Testo di Stefano Cavallito
Foto di Stefano Cavallito e cortesia di Tempi di Recupero
L’anteprima è quasi avanguardia. L’antipasto della Tempi di Recupero Week, la settimana dedicata alla cultura del recupero gastronomico che accenderà fuochi dal 3 all’11 febbraio 2024, è stata una cena che solo i poveri di spirito potrebbero definire a quattro mani, essendo invece un incontro di molte anime e di mille piaceri.
Tra le montagne della Val Varaita, la cena di Tempi di Recupero ha messo davanti alla stufa a legna due cuochi divisi dalla latitudine ma non dall’attitudine. L’uno, Juri Chiotti, ha letteralmente costruito da sé il proprio ristorante di montagna, con i legni dei boschi limitrofi e con le pietre delle baite diroccate, farcendolo dei prodotti della sua terra e chiamandolo Reis, cioè radici in occitano.
L’altro, Marco Ambrosino, nato a Procida, vissuto a Milano, tornato a Napoli alla guida del favoloso ristorante Sustanza, cucina come se la cucina fosse una lotta sociale e sembra abbia detto, con apprezzabile acume, “chi lavora nelle cucine ha a che fare tutto il giorno con ingredienti vivi, gli unici cadaveri siamo noi”. E così i due cuochi hanno condiviso gli ingredienti delle loro famiglie, i loro album dei ricordi e hanno messo le mani al servizio di una cena “mari e monti”, come i risotti degli anni Ottanta. Si dice sempre, nel caso di iniziative con fini ammirevoli come quelli di Tempi di Recupero, che la cucina passa in secondo piano, e invece col cavolo.
Quello Cappuccio, con le alici procidane più brutte e meno vendibili, con il cipollotto e la rosa canina, è stato l’inizio di una cena eccellente. Un piatto che non avresti saputo dire se assomigliava più alla tradizione del sauerkraut a la piemonteis (va letto con la a larga, come farebbe una nonna di Cocconato d’Asti) o a quella dell’Insalata primaverile procidana, come dichiarato da Ambrosino.
Ma le commistioni sono dietro l’angolo. La Cruda di cervo era innervata dai sapori da Mare Nostrum della versione ambrosiniana della zuppa harira: peperoni, ceci, garum di pecora e tanti mesi di maturazione; le Tagliatelle di segale condite con un ragù di pesce povero, grongo, “pesce cipolla” ma anche aglio ursino e curry napoletano; la Bouillabaisse era un fake di crema di topinambour, rape, rapanelli e sarde affumicate, i Crostini di salsa aiolì una bandiera occitana da sventolare in faccia alla salsa rouille; e, infine, la finanziera di capra, di solida ortodossia piemontese, si trasformava di forchettata in forchettata in un vortice di esotismo vellutato e mediterraneo.
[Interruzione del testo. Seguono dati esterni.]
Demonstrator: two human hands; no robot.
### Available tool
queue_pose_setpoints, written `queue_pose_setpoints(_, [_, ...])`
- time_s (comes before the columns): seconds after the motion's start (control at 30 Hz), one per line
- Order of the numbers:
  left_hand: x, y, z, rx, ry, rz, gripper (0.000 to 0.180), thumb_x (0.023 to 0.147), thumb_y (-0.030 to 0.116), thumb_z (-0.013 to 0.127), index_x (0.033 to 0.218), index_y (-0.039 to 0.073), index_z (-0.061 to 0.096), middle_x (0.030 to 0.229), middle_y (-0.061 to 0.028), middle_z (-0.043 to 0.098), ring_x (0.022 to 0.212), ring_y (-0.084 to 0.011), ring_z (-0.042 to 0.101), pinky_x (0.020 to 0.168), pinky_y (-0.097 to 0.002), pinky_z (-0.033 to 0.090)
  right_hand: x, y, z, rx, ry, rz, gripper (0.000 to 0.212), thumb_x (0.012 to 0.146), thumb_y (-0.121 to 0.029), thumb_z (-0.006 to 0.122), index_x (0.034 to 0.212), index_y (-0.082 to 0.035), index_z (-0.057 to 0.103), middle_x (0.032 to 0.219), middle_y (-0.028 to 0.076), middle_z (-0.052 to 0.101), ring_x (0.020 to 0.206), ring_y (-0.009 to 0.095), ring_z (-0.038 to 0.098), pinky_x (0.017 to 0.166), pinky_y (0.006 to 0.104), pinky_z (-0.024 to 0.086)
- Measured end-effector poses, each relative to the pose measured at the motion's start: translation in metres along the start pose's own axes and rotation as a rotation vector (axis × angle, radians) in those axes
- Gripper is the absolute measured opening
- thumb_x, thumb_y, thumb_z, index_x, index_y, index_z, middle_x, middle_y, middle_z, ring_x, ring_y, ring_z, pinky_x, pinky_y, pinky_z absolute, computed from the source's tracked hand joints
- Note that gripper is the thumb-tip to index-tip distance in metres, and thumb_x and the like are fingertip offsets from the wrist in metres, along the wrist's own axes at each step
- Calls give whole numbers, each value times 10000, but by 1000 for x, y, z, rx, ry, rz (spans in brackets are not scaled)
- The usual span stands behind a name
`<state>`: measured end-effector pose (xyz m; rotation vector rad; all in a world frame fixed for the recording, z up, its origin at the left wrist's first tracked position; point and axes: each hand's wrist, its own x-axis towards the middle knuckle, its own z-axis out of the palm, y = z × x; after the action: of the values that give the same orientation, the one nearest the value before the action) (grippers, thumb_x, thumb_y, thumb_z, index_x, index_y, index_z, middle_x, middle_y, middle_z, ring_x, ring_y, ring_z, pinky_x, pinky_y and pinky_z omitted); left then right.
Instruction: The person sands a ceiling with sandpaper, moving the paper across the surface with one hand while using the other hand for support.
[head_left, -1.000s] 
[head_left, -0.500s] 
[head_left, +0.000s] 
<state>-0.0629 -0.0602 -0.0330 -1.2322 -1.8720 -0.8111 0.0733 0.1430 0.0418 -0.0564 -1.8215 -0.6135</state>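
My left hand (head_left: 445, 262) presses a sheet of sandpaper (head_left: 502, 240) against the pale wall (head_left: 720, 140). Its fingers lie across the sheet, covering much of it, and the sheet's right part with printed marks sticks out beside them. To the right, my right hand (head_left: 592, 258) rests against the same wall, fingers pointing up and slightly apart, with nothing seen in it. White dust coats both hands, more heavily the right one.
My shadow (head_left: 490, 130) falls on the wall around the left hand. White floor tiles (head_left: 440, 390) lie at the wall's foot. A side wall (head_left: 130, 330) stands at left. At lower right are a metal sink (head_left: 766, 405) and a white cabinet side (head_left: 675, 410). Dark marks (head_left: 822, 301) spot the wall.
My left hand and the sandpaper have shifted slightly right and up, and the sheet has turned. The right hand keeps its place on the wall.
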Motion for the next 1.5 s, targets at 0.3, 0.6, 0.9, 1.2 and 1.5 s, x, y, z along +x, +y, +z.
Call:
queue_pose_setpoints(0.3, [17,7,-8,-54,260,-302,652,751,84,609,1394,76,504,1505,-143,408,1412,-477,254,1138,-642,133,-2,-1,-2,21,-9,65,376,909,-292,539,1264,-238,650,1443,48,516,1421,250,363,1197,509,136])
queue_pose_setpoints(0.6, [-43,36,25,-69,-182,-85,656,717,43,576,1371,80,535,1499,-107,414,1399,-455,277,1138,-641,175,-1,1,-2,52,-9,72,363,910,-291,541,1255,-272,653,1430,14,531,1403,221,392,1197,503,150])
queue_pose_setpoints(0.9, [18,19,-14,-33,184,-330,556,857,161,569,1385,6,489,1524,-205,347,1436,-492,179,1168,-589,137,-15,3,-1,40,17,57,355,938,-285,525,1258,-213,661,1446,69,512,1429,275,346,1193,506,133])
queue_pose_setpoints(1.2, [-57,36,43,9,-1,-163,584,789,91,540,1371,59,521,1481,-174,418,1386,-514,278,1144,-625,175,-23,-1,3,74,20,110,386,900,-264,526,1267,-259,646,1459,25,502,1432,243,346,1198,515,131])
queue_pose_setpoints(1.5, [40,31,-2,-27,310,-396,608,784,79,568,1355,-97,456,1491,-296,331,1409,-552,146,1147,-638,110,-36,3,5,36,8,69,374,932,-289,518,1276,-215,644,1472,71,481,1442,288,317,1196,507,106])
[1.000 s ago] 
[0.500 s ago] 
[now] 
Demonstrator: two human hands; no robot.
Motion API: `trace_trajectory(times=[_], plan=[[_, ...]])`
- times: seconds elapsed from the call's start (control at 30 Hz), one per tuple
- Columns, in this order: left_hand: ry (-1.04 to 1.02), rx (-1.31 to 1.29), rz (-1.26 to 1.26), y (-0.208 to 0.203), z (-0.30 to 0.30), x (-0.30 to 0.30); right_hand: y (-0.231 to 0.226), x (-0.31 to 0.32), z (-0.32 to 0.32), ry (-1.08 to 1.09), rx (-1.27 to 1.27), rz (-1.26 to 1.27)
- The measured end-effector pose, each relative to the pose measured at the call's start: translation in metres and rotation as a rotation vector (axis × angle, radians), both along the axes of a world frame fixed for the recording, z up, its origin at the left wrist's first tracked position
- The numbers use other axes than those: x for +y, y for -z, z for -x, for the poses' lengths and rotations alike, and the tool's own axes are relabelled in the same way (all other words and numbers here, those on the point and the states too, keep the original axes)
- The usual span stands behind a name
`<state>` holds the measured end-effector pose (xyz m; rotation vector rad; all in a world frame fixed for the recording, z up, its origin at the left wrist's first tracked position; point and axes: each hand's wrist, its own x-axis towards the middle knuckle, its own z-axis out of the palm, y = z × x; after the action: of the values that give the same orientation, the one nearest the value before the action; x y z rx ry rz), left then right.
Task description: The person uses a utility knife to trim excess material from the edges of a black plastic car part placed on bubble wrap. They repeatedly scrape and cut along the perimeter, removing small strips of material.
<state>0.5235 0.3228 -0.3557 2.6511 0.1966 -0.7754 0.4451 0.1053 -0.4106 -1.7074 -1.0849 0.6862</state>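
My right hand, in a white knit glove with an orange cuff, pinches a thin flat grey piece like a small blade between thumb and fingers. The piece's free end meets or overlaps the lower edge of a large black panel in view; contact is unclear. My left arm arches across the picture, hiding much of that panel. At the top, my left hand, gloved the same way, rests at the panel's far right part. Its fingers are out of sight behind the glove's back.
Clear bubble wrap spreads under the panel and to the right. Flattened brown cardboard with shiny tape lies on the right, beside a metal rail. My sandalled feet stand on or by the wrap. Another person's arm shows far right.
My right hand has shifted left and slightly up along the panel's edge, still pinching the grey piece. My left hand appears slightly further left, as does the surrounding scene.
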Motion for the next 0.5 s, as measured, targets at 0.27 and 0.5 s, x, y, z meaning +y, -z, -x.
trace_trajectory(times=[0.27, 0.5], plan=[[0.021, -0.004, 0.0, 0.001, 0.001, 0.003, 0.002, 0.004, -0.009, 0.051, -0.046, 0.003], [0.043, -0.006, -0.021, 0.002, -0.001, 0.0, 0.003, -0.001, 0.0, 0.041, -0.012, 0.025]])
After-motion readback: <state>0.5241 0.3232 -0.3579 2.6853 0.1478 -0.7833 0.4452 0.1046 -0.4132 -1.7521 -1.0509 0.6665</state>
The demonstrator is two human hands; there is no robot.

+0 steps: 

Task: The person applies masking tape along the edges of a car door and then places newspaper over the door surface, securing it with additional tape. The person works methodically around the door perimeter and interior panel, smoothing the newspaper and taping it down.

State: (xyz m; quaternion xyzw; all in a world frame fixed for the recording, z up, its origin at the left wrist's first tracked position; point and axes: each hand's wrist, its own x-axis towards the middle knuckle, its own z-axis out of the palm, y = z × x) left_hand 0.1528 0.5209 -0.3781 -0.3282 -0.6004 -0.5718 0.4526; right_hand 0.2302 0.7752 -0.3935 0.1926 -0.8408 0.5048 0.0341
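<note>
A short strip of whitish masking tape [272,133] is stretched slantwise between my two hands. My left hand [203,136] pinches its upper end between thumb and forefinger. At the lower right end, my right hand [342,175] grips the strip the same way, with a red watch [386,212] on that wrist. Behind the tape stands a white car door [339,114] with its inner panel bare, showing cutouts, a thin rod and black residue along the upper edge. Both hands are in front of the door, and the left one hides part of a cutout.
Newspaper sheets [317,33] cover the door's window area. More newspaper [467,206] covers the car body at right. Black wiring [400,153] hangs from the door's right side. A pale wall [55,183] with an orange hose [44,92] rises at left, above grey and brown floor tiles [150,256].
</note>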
E intorno alla cena, vini e vermouth inconsueti di Romagna (di Baccagnano), pinot neri di Saluzzo (di Cascina Melognis), e un dolce di Lait brusc con gelato di castagna e caco che solo l’incoscienza di un gelatiere come Giulio Rocci di Ottimo poteva realizzare, conquistando tutti e dimenticandosi la ricetta un secondo dopo averla servita. A febbraio si replica a Napoli, ma sarà una storia diversa.